BlackRock noted in its Q2 outlook that markets are “more concentrated with less breadth” as AI and geopolitical fragmentation collide. The firm highlighted that Middle East conflict has delivered an energy supply shock even as hyperscalers increase AI capital expenditure, creating divergent sector dynamics. JPMorgan Wealth Management stated bluntly that “the biggest risk is not having exposure to this transformational technology,” framing AI avoidance as a greater portfolio threat than geopolitical escalation.

The Validation Test

Q1 2026 earnings—reported in mid-April—provided initial support for premium AI valuations. TSMC’s 58% profit growth and >30% revenue guidance offer concrete evidence that hyperscaler capex is translating into chipmaker revenue. However, the thesis remains heavily sentiment-dependent. If AI infrastructure spending fails to generate promised productivity returns, or if geopolitical shocks intensify beyond current market assumptions, concentrated valuations face correction risk.

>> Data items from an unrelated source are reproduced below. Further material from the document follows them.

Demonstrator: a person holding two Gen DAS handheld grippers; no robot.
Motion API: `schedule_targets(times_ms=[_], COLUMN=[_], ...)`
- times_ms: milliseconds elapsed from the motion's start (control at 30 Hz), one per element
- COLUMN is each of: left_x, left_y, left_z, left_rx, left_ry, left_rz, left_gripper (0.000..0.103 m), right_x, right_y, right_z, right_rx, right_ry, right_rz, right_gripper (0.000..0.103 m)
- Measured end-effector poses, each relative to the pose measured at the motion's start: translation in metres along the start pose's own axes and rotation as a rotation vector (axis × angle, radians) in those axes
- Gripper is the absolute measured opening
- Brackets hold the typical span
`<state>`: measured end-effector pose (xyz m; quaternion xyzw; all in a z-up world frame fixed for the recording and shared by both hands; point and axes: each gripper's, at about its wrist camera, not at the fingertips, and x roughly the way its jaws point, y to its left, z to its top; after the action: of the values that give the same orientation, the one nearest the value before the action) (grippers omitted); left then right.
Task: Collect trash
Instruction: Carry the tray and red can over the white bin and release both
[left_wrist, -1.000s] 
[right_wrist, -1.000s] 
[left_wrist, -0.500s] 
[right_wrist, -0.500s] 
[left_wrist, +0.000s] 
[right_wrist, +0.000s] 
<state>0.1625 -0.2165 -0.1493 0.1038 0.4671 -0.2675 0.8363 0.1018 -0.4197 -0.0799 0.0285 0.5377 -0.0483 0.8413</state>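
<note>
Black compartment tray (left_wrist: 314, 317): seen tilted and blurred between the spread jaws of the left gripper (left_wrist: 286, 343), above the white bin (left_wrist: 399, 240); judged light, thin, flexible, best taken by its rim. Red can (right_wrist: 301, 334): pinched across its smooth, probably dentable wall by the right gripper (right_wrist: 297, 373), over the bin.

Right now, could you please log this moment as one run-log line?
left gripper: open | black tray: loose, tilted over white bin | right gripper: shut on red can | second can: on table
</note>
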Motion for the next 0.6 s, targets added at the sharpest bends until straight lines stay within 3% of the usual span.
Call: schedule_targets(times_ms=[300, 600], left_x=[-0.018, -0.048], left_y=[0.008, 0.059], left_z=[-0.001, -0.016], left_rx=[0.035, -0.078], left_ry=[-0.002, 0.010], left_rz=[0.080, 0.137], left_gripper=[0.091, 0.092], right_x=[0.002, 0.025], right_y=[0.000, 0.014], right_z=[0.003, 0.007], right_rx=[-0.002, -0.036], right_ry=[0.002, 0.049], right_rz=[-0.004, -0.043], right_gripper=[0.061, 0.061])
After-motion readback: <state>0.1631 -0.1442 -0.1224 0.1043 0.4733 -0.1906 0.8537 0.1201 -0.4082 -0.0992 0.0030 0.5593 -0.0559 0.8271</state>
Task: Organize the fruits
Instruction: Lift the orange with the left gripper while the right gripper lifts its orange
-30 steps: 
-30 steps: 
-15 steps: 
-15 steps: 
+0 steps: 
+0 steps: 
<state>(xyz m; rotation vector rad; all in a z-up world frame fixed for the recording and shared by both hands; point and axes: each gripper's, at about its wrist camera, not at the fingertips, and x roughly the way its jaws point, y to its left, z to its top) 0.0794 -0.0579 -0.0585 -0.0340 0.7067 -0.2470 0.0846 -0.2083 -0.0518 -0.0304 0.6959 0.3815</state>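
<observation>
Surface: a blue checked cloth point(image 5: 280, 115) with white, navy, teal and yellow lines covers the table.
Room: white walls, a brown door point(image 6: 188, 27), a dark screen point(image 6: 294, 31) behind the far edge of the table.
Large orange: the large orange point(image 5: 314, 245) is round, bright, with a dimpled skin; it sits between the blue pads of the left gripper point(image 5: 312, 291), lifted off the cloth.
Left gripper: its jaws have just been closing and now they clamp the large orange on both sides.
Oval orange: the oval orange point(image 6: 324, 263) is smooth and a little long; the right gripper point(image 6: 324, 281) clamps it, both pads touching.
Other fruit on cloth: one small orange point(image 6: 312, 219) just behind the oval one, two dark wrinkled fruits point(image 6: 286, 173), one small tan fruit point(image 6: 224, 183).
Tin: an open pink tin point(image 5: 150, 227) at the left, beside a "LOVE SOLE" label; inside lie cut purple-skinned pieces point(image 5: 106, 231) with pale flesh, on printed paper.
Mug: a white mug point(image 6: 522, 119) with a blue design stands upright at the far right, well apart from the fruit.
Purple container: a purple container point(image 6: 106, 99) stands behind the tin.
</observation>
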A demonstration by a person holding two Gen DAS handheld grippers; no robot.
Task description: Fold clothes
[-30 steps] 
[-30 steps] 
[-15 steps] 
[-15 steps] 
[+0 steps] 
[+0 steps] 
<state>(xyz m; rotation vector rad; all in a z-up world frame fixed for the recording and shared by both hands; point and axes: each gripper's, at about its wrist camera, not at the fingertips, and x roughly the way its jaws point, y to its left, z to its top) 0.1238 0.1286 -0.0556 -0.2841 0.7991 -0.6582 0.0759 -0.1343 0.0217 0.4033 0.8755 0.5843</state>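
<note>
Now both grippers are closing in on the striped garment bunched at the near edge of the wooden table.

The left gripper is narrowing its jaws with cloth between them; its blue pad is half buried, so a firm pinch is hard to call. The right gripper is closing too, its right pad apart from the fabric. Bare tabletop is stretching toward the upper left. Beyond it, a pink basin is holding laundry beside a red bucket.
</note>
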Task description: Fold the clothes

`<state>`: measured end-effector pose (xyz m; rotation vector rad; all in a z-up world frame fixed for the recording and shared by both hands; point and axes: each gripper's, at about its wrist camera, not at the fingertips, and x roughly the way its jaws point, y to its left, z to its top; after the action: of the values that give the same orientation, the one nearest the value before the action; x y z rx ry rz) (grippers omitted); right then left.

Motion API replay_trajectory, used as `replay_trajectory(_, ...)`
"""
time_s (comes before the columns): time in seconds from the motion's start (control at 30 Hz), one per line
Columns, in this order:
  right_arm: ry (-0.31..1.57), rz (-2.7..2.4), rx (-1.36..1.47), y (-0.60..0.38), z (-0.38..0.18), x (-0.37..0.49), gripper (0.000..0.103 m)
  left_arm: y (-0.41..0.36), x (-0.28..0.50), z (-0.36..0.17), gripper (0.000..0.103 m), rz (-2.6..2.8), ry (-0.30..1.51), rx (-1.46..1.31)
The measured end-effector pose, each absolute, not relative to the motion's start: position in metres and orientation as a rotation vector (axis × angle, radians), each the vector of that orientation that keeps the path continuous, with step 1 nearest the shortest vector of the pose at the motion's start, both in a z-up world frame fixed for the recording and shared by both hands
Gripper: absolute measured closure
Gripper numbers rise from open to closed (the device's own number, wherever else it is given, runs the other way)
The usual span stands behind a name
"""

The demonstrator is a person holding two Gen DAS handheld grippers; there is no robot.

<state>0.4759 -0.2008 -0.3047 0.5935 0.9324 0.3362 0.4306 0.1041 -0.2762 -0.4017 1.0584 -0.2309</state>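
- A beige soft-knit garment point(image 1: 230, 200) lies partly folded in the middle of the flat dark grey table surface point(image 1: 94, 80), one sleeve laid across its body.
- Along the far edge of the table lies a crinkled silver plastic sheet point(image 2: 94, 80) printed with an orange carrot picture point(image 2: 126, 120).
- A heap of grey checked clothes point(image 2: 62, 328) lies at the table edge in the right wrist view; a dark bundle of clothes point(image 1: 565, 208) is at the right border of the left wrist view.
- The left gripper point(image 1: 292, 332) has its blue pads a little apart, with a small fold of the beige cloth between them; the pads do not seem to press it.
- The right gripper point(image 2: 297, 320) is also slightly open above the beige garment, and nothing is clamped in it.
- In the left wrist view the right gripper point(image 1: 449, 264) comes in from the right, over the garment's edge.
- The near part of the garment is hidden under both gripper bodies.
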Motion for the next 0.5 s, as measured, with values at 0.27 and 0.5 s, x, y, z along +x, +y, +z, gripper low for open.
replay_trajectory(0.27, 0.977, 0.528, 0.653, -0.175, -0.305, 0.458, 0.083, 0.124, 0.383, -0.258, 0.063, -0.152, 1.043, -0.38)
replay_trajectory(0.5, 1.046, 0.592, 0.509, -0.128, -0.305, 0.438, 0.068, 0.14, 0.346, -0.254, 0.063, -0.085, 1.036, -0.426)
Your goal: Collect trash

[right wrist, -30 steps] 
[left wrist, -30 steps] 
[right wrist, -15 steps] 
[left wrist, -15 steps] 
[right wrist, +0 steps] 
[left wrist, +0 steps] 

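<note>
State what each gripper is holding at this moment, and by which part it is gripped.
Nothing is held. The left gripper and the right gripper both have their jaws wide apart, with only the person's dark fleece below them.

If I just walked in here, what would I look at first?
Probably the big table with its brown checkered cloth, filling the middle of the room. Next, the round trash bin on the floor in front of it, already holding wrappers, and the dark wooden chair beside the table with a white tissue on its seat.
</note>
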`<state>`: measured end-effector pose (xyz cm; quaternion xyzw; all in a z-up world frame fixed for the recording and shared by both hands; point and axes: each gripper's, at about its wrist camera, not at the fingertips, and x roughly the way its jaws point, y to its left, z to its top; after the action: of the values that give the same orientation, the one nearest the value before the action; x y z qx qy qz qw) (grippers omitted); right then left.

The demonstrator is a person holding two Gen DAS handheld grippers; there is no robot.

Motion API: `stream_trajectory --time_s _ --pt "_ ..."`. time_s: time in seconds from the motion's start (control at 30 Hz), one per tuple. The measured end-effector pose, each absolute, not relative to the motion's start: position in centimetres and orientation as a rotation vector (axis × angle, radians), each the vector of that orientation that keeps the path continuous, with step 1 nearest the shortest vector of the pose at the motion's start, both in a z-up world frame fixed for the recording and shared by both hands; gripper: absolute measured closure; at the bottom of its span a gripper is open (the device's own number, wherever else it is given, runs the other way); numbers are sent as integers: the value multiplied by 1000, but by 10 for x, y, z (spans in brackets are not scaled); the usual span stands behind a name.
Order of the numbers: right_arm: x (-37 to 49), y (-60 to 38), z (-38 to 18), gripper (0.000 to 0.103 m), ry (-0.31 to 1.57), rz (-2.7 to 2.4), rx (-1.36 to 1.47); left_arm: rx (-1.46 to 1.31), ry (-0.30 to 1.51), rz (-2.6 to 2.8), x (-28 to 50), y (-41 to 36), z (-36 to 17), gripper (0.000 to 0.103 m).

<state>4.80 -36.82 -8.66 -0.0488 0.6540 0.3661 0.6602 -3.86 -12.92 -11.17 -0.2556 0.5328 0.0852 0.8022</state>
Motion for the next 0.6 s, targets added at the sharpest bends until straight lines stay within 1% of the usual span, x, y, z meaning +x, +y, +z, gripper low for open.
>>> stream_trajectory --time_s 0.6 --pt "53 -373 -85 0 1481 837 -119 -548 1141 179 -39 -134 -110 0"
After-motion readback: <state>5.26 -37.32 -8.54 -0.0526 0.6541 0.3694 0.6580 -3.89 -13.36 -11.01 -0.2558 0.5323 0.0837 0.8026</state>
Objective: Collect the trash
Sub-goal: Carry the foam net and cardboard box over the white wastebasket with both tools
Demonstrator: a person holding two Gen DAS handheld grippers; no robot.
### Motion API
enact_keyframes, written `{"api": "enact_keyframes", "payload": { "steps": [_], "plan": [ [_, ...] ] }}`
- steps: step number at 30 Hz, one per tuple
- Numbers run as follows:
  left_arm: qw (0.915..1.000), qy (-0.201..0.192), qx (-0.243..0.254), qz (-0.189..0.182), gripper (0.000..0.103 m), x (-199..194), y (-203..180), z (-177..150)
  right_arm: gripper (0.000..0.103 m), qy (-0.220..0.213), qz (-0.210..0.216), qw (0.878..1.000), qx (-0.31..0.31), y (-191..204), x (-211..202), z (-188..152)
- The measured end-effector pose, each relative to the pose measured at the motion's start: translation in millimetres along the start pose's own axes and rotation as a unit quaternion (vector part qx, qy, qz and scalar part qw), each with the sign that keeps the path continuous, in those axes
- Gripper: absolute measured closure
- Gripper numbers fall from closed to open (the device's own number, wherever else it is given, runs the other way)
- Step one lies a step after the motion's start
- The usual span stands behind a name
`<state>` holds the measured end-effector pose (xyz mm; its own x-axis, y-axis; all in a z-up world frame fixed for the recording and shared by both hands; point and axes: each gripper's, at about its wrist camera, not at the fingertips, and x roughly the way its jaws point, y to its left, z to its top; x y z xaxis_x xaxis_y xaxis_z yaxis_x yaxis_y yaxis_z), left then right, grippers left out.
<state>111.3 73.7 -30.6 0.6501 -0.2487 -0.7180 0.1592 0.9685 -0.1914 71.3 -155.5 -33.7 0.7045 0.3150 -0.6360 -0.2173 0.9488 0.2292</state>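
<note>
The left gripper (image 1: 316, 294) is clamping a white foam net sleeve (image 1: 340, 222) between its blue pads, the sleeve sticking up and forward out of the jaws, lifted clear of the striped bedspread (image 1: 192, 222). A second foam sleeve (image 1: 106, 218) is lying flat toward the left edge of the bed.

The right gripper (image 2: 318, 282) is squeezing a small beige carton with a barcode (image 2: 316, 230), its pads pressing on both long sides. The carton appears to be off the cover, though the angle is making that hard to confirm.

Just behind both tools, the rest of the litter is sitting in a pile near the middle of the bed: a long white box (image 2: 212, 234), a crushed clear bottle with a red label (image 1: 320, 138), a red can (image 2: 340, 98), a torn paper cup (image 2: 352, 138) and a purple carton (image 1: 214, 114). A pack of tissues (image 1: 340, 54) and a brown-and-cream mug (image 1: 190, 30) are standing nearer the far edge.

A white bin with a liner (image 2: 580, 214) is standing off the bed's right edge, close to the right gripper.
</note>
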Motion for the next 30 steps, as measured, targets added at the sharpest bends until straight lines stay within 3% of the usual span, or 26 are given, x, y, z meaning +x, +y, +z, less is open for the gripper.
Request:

William Li, senior analyst at Counterpoint Research, told CNBC that “the narrative for 2026 is as much about resource constraints as it is about growth. Demand still significantly outpaces supply.” That supply-demand imbalance supports current pricing, but only if geopolitical stability holds and AI adoption curves meet investor expectations.

What to Watch

Q2 guidance from major chipmakers will reveal whether AI capex remains on its current trajectory or begins moderating. TSMC’s $39-40.2 billion Q2 forecast sets a benchmark—any material revision would signal demand weakness. Hyperscaler earnings in late July will show whether cloud providers maintain infrastructure spending at levels required to justify semiconductor valuations. On the geopolitical front, any escalation in Taiwan Strait tensions or renewed Hormuz closures would test the market’s current assumption that AI growth insulates tech from regional conflict. Market breadth indicators—particularly equal-weight versus cap-weight index performance—will signal whether concentration is peaking or accelerating. Finally, energy sector performance relative to oil prices will show whether investors begin pricing supply disruption as structural rather than transitory.